### WORK TO BE COMPLETED
Filter out all lines without the word "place" from the data below, please, and copy the rest.

### TASK INPUTS
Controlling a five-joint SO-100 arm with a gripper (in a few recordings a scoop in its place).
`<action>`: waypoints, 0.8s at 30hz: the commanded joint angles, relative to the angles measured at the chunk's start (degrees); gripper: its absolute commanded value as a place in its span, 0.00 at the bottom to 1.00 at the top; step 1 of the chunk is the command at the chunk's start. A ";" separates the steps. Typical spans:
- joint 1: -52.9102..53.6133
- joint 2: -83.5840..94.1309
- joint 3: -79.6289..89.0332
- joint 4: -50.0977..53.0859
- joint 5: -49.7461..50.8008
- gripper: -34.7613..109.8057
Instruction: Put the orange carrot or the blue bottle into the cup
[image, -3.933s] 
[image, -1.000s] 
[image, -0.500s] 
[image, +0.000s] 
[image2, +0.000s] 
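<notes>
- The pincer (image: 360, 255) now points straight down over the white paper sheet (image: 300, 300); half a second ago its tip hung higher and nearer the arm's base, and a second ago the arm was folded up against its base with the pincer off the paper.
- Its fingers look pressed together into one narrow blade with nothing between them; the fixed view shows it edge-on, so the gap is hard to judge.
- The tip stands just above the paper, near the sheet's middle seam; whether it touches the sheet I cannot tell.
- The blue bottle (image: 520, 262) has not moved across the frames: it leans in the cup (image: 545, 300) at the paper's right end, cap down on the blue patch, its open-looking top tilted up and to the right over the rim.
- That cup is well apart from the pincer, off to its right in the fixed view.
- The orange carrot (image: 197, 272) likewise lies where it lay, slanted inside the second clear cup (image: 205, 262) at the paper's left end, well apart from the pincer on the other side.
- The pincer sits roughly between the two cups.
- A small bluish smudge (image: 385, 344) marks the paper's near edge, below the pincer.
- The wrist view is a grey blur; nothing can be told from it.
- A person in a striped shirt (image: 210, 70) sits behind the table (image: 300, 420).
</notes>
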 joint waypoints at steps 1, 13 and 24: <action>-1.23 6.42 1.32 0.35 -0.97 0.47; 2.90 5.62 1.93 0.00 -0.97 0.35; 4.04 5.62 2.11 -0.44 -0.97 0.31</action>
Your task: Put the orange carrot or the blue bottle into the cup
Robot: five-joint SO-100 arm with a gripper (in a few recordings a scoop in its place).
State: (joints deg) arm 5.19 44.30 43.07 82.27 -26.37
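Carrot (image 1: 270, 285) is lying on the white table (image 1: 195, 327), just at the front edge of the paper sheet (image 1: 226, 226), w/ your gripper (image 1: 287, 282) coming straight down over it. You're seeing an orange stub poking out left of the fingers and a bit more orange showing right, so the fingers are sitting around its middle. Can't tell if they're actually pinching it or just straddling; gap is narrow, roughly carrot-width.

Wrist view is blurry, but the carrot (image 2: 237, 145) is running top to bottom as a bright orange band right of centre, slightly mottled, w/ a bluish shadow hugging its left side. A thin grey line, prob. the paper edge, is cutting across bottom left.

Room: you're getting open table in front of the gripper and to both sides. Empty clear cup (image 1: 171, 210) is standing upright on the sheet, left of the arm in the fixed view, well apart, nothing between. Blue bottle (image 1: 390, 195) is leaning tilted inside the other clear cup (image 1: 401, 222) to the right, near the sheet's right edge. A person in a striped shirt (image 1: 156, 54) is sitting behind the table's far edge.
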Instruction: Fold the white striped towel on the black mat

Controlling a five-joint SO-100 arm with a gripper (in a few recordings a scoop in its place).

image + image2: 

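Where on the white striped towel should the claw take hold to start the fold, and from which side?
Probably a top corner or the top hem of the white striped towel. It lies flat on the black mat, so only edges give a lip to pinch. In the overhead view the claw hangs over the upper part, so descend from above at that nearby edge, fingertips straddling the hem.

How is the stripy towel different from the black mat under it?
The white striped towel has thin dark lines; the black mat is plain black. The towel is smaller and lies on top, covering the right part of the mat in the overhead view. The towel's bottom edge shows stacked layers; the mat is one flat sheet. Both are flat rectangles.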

### FINISHED TASK
Controlling a five-joint SO-100 arm with a gripper (in a few recordings a scoop in its place).
`<action>`: waypoints, 0.8s at 30hz: the commanded joint angles, relative to the angles measured at the chunk's start (degrees); gripper: its absolute commanded value as a place in its span, 0.00 at the bottom to 1.00 at the top; step 1 of the chunk is the command at the chunk's start. A ";" separates the steps. Typical spans:
Robot: five-joint SO-100 arm with a gripper (in a few recordings a scoop in its place).
Controlling a five-joint SO-100 arm with a gripper (in a few recordings a scoop in its place).

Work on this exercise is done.